┌──

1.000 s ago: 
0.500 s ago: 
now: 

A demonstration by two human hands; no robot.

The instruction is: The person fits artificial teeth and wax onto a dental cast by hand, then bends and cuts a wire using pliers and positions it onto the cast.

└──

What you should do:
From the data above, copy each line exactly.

Solution:
1.000 s ago: 
0.500 s ago: 
now: 

A demonstration by two human hands; no robot.

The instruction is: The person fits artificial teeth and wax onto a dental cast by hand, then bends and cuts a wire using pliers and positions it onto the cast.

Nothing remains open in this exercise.